Victim 3) Caught in a bear trap. He nearly escapes, but Jason plants the machete in the middle of his head.
Victim 4) Stabbed with the machete several times through the floorboards of a dilapidated cabin—eventually pulled by Jason into a gaping hole, still screaming, never to return.
Victim 5) Decapitated so that blood squirts out of neck. Jason later carries the headless body around the woods like a sack of sugar.
Victim 6) Shot through the head with an arrow.
Victim 7) Hit on head with speeding boat, then cut through the top of the head with the machete.
Victim 8) Skewered through neck and chin with a really sharp pointed instrument. Blood gushes.
Victim 9) Thwacked in the back with a double-sided ax. He's still alive, so Jason finishes the job by pushing the ax all the way through his chest.
Victim 10) Impaled by a set of antelope antlers. Shot several times by clueless boyfriend.
Victim 11) Stabbed through the eye with what looks to be a fireplace poker.
Victim 12) Pinned through the chest to the back of a pickup with a machete.
Victim 13) Stabbed through the back and chest with a machete. (How many of those things does Jason own, anyway?)
And we haven't even talked about the concluding scene yet, in which characters—who may or may not make it through the climax—are punched, kicked, stabbed, hung, thrown through bus windows, tossed into lakes and partially fed through wood chippers.
Crude or Profane Language
A teen wears a T-shirt that reads (partly censored), "F--- Christmas." And audiences hear the f-word (completely uncensored) more than 70 times. The s-word is said about 40 times. There are at least 10 misuses of God's name (one linked with "d--n") and five abuses of Jesus' name.
Drug and Alcohol Content
Jason's first batch of victims are on the hunt for a marijuana patch—which they find and subsequently die beside. Characters smoke from a huge, purple bong (nicknamed Lucille); puff on what could be cigarettes or joints; drink vast quantities of beer and liquor (including some from a used sneaker); play a few drinking games; and talk quite a bit about how drunk/high they are. There are consequences, of course: Jason hates nothing more than wasted teenagers.
Other Negative Elements
Teens urinate onscreen, make really crude references to critical anatomical parts and functions, and pick on brothers who are searching for their sisters.
Every now and then, someone will ask me—with a slightly worried, somewhat pitying look—"How do you sit through movies like, say, Friday the 13th?"
Here's one of my secrets: Rather than focusing on the brutality and the carnage and the really horrendous images onscreen, I begin to imagine the director had a deeper point to make behind it all—as if the shrieking, bleeding people onscreen are merely symbols for something entirely different.

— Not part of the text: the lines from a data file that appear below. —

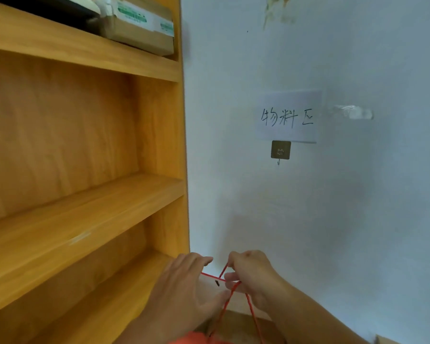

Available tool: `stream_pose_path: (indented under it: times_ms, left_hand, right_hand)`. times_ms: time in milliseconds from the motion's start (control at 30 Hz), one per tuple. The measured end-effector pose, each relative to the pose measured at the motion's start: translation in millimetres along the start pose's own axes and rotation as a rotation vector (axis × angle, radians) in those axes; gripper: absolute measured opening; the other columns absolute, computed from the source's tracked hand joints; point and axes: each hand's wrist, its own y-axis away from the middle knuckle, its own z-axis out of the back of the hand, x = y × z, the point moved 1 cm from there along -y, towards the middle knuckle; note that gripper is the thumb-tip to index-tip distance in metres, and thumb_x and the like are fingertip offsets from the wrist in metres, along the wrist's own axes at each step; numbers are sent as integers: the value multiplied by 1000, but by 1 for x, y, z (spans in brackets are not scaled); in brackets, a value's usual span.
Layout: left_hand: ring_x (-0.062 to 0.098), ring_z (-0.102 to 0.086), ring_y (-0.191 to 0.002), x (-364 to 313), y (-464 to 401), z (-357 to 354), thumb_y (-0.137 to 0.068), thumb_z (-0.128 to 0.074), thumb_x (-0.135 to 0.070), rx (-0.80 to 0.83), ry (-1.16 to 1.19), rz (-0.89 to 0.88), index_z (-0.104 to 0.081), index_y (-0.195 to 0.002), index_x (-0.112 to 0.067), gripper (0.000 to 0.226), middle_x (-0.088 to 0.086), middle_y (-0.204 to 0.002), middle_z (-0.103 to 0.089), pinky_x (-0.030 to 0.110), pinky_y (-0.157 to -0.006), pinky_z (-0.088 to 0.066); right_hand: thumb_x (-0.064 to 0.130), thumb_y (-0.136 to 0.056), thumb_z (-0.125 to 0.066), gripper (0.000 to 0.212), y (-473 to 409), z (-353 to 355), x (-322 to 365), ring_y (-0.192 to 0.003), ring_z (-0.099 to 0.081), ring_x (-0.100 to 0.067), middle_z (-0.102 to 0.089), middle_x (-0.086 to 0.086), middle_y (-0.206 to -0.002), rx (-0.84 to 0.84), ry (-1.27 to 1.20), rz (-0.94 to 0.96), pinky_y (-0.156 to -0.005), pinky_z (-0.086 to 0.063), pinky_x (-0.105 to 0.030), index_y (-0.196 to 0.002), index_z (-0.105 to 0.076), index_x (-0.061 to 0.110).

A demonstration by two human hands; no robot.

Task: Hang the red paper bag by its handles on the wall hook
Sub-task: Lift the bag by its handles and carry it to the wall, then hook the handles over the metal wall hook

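A small metal wall hook (280,150) on a square plate is stuck to the pale wall, just under a handwritten paper label (288,117). Far below it, the red cord handles (230,292) of the red paper bag (191,339) are stretched between both hands. My left hand (184,291) pulls one strand to the left with thumb and fingers. My right hand (252,276) pinches the cords, which cross beneath it. Only the bag's top edge shows at the bottom of the frame.
A tall wooden shelf unit (85,194) fills the left half, its side panel beside the hands. A cardboard box (137,26) sits on an upper shelf. A strip of clear tape (353,111) is stuck to the wall right of the label.
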Motion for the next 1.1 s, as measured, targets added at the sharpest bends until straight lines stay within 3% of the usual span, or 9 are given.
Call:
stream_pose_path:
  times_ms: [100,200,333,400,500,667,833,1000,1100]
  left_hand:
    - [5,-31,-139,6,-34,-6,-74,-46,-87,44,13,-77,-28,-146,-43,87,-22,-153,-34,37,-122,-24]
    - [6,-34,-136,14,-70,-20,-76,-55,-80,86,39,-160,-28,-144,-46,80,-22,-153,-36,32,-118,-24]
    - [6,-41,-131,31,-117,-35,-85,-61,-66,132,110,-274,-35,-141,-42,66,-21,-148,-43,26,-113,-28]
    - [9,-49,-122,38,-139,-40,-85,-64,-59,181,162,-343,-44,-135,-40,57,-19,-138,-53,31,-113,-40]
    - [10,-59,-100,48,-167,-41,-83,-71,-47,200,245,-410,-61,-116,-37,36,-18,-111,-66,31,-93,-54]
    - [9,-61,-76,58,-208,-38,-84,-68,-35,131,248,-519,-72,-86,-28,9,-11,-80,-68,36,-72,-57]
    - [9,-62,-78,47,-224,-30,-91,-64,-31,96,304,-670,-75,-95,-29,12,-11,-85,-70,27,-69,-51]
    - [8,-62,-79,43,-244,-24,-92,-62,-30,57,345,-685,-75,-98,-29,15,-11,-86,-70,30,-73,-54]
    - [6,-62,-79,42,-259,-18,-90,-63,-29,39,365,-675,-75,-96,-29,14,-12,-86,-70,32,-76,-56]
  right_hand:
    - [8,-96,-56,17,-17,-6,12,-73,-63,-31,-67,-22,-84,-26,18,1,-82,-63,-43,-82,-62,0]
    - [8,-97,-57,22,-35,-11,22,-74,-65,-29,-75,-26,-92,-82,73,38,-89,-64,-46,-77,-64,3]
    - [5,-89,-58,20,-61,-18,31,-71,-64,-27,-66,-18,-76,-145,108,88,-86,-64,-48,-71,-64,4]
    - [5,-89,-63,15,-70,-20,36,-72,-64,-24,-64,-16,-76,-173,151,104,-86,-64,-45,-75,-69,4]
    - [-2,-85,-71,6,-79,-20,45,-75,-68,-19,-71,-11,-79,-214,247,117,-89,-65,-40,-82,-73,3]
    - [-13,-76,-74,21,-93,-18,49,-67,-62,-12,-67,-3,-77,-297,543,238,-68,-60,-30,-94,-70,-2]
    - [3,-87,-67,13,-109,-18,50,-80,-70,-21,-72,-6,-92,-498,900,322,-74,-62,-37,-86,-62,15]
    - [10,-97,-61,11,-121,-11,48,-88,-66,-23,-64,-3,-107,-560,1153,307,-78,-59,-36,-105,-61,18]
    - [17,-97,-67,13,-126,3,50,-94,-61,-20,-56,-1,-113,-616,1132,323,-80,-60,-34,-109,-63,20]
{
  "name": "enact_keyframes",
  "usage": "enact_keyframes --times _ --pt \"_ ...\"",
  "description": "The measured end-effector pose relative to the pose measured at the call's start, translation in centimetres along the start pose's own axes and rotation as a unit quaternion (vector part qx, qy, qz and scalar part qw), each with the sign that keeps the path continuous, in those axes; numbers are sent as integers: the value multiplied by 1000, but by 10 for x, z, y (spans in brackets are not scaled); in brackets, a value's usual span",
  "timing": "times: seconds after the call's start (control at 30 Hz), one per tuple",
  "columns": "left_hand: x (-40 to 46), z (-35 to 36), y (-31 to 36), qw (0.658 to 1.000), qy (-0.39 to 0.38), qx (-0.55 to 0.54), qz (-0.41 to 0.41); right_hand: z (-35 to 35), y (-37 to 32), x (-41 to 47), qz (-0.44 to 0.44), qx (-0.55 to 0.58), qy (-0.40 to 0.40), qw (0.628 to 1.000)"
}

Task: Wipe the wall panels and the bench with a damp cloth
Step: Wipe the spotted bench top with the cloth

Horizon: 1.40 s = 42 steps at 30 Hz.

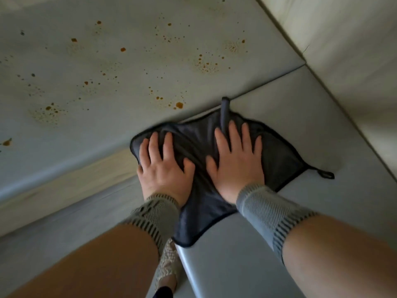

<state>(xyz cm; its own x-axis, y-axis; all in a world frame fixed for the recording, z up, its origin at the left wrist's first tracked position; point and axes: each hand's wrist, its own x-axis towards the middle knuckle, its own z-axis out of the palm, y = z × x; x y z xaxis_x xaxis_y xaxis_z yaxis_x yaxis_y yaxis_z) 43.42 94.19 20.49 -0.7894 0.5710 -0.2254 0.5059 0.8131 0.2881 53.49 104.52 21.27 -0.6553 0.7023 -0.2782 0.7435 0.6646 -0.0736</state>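
Observation:
A dark grey cloth (197,143) lies spread on the grey bench (290,125), its far edge at the joint with the wall panel. My left hand (165,166) presses flat on the cloth's left part, fingers spread. My right hand (236,160) presses flat on its right part, fingers straight. A fold of cloth sticks up between my right fingers. The cloth's hanging loop (326,174) lies to the right. The grey wall panel (96,67) behind carries many orange-brown spots. Both wrists wear grey knitted cuffs.
A pale cream panel (348,61) rises at the right of the bench. A light wooden strip (64,186) runs below the spotted panel at the left. The bench's rounded front edge (189,267) is near me, and a patterned sock shows beside it.

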Motion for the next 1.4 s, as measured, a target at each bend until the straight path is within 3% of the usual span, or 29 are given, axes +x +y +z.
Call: enact_keyframes --times 0.1,0.2,0.3,0.37,0.4,0.47,0.53,0.6,0.9,1.23,1.4 --pt "-30 1 10 995 -85 58 15 11 3 -31 -117 15 -17 993" --pt "-18 -4 8 980 -135 131 62 9 13 -17 -153 3 -20 988" --pt "21 -13 14 978 -89 150 112 -5 17 14 -23 31 7 999" --pt "36 -9 33 987 -66 120 81 -12 14 32 89 71 13 993" --pt "36 -5 45 991 -62 99 59 -12 14 35 101 70 4 992" --pt "29 4 65 993 -67 81 52 -12 26 35 32 50 -3 998" --pt "22 10 76 987 -79 103 99 -16 55 34 -73 12 -16 997" --pt "20 12 84 975 -92 133 153 -24 92 43 -114 -23 -36 993" --pt "16 40 156 964 -84 151 202 -20 188 31 136 32 38 989" --pt "-79 71 200 937 -130 145 289 8 241 -78 172 66 63 981" --pt "-118 76 190 908 -152 171 350 24 238 -122 245 80 67 964"
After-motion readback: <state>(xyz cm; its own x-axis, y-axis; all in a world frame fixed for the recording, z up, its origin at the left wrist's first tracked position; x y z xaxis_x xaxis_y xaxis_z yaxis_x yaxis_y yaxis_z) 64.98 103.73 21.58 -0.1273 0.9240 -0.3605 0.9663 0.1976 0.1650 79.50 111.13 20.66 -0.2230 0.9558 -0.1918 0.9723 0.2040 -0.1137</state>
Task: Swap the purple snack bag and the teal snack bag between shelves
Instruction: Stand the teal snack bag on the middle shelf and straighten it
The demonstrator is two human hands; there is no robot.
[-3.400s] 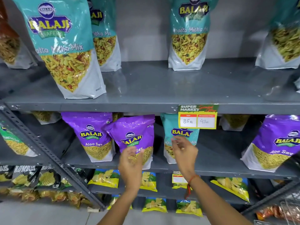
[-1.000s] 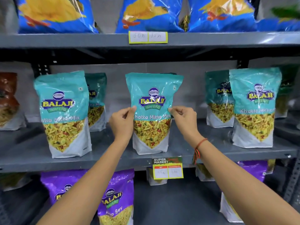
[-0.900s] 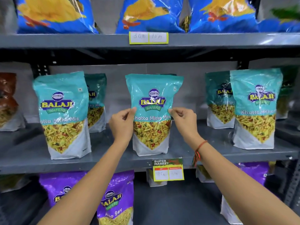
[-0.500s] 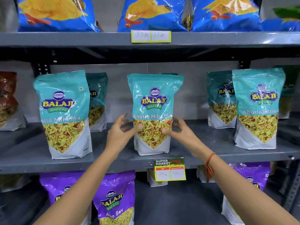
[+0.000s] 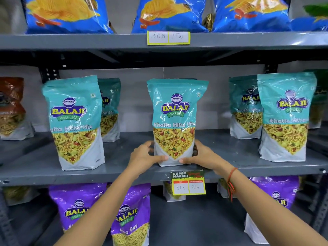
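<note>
A teal snack bag stands upright in the middle of the grey middle shelf. My left hand clasps its lower left side, thumb on the white base. My right hand clasps its lower right side the same way. On the shelf below, a purple snack bag stands between my forearms, with another purple bag to its left.
More teal bags stand on the middle shelf at left and right. Blue chip bags fill the top shelf. A price tag hangs from the middle shelf's edge. Another purple bag stands at lower right.
Both hands slid from the teal bag's mid sides down to its base and closed on it. The bag stays upright on the middle shelf.
</note>
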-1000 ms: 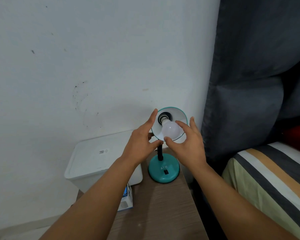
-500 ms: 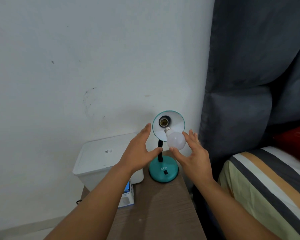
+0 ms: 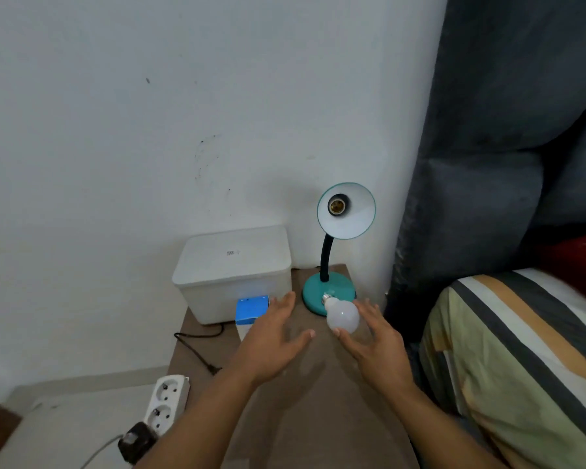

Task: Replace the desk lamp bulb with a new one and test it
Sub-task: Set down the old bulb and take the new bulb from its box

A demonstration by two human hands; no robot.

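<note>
Since the earlier frames, the bulb (image 3: 343, 318) has come out of the socket (image 3: 337, 205) and travelled down from the shade (image 3: 346, 210) to just above the table (image 3: 318, 384), in front of the lamp base (image 3: 329, 292). Both hands have lowered with it.

Right hand (image 3: 378, 340): fingers are spread and lightly curved; the bulb sits against the fingertips with the thumb tip at its lower edge. The bulb's metal screw end points up and away, toward the base. Whether the bulb touches the table cannot be told.

Left hand (image 3: 273, 336): fingers are straight and spread, palm facing the table; it holds nothing and stands just left of the bulb, apart from it.

Lamp: the teal shade faces the camera on a black curved neck (image 3: 326, 257). Its socket is bare, with brass contacts visible inside.

Containers:
- White lidded box (image 3: 234, 265): stands at the rear left of the table, against the wall. The lid is on; the contents are not visible.
- Blue carton (image 3: 252, 310): stands just in front of the box, partly covered by the left hand. It is closed; the contents are not visible.

Other items: a black cable (image 3: 197, 350) runs across the table's left edge. A white power strip (image 3: 166, 402) lies on the floor to the left, with a dark plug (image 3: 136, 441) at its near end. A striped bedcover (image 3: 522, 367) lies to the right
</note>
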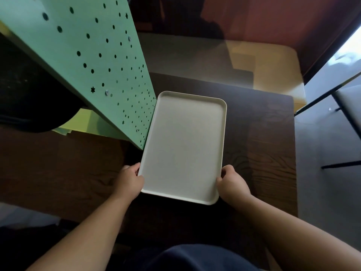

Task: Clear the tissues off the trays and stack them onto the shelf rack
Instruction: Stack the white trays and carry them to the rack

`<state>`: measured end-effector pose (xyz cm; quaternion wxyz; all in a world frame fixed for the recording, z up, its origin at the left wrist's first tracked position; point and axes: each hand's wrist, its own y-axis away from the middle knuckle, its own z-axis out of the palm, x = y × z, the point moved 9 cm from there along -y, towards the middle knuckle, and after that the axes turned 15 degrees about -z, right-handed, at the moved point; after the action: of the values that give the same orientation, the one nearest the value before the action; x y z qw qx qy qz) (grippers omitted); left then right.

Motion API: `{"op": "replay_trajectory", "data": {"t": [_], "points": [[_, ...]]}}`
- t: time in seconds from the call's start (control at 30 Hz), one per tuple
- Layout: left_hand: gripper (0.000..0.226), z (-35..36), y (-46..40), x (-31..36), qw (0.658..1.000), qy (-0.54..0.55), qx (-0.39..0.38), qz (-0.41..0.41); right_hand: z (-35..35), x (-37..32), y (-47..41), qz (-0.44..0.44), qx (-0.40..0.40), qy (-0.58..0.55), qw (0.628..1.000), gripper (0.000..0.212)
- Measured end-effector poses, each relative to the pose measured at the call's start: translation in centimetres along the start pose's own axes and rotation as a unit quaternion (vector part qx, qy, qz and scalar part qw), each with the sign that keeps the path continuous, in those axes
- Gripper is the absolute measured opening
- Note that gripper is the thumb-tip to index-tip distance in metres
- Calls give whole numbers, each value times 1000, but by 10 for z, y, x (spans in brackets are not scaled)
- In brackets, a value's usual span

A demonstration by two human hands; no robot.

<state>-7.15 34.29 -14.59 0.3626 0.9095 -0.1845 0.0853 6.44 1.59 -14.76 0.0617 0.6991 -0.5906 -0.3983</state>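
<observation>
Gripping a smooth, round-cornered rectangular tray [183,145], left hand [130,179] and right hand [232,182] clamped on its long rims.

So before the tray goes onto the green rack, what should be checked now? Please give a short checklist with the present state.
1. Tray free of tissues: ok, its inside shows bare.
2. Left hand holds the near left edge: ok, fingers curl round the rim.
3. Right hand holds the near right edge: ok.
4. Tray held level: cannot tell from this one view.
5. Way into the green rack: cannot tell, only its dotted side panel shows and the tray's far left edge lies close to it.
6. Free shelf inside the rack: cannot tell, the shelves are hidden.
</observation>
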Motion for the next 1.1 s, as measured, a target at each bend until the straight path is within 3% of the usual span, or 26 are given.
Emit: {"op": "replay_trajectory", "data": {"t": [0.2, 0.3, 0.37, 0.5, 0.57, 0.7, 0.83, 0.93, 1.03, 1.1], "points": [[50, -1, 8, 4, 999, -19, -48, -18, -2, 4, -4, 31, -32, -55, 997, 13], [41, -13, 14, 9, 996, 56, -52, -49, -10, 7, 4, 49, -5, -176, 983, 19], [51, -26, 17, 11, 988, 135, -43, -66, -20, 3, 12, 47, -1, -255, 966, 25], [65, -56, 41, 29, 974, 215, -62, -20, -60, -22, 22, -27, 2, -267, 963, 71], [60, -69, 58, 42, 970, 229, -82, 12, -88, -39, 27, -71, 23, -270, 960, 81], [55, -96, 95, 69, 949, 284, -128, 58, -135, -56, 34, -106, 68, -347, 929, 51], [45, -122, 137, 98, 909, 366, -165, 111, -156, -63, 53, -74, 78, -505, 857, 27], [83, -148, 160, 113, 912, 349, -135, 168, -173, -81, 69, -98, 58, -529, 841, 22], [73, -173, 186, 122, 921, 305, -82, 229, -186, -94, 88, -108, 79, -524, 841, 31], [82, -186, 201, 121, 920, 304, -56, 242, -189, -104, 102, -115, 81, -522, 841, 32]]}}
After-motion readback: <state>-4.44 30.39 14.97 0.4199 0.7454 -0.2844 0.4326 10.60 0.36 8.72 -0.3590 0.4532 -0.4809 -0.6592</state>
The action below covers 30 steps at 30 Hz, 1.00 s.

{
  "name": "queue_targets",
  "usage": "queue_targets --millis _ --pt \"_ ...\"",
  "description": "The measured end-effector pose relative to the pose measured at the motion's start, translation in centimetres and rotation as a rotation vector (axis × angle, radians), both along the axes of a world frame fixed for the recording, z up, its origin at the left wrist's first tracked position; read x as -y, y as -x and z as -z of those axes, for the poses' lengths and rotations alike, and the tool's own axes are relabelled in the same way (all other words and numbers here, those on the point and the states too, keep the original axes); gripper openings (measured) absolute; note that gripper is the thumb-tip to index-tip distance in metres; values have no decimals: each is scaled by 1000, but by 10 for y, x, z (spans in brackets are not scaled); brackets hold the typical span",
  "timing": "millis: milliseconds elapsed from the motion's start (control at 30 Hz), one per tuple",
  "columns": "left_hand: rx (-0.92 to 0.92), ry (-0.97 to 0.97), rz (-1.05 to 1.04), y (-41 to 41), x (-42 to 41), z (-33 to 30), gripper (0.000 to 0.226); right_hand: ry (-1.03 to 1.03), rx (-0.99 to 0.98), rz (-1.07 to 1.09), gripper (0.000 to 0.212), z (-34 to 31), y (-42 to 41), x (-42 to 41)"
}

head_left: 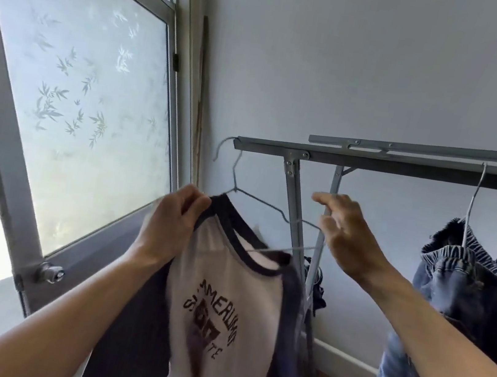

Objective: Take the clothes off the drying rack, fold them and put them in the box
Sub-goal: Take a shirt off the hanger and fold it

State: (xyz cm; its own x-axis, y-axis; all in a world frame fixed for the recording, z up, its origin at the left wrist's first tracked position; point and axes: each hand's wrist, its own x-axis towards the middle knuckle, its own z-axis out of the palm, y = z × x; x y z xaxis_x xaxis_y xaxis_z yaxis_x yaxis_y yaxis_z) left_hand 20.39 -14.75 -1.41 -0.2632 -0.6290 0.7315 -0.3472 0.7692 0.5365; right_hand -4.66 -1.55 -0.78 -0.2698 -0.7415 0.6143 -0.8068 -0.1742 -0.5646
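Home laundry corner, metal drying rack (404,169) with hung clothes, frosted window (71,91), plain wall (356,59)

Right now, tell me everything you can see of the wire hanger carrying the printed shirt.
The wire hanger is thin, grey metal. Its hook sits at the left end of the drying rack rail. It hangs tilted, its right shoulder bare, its lower bar inside the collar of the white, dark-sleeved shirt. The left hand pinches the collar beside it; the right hand touches its right tip, fingers loosely curled.
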Motion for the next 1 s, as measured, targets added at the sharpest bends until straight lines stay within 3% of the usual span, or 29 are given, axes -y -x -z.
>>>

For instance, I imagine that Jason is a symbol of the economic recession, and the teens represent the struggling auto industry. Or perhaps Jason is Rosie O'Donnell and the teens are manifestations of her short-lived variety show. Or even that Jason is my brilliant, kindhearted but sharp-penned editor, and the teens are synonymous with the stories I submit to him.
Because, really, without resorting to such games, I have a hard time making it through 90 minutes of this sort of sordid mayhem. I know some people find this form of entertainment fun—I heard the audience chuckle several times during the screening—but I just don't quite get it. This is a film that fetishizes brutality and aggrandizes murder. It treats victims like so much squealing cordwood, their deaths as carnival novelties. It's not fun.
But maybe everybody does what I do to survive this stuff. Do hard-core gore hounds, as Brad Fuller so eloquently put it, really hate these images as much as I do, but they're hooked on comparing Jason to a swarm of biblical locusts and his victims to the ancient Egyptians' crops? Are they consciously distancing themselves from brutality by deliberately desensitizing themselves to it? I wish no one would go to these films. But they do. So I hope—no, I pray—that, if fans really got what was happening onscreen, they'd not find it fun at all.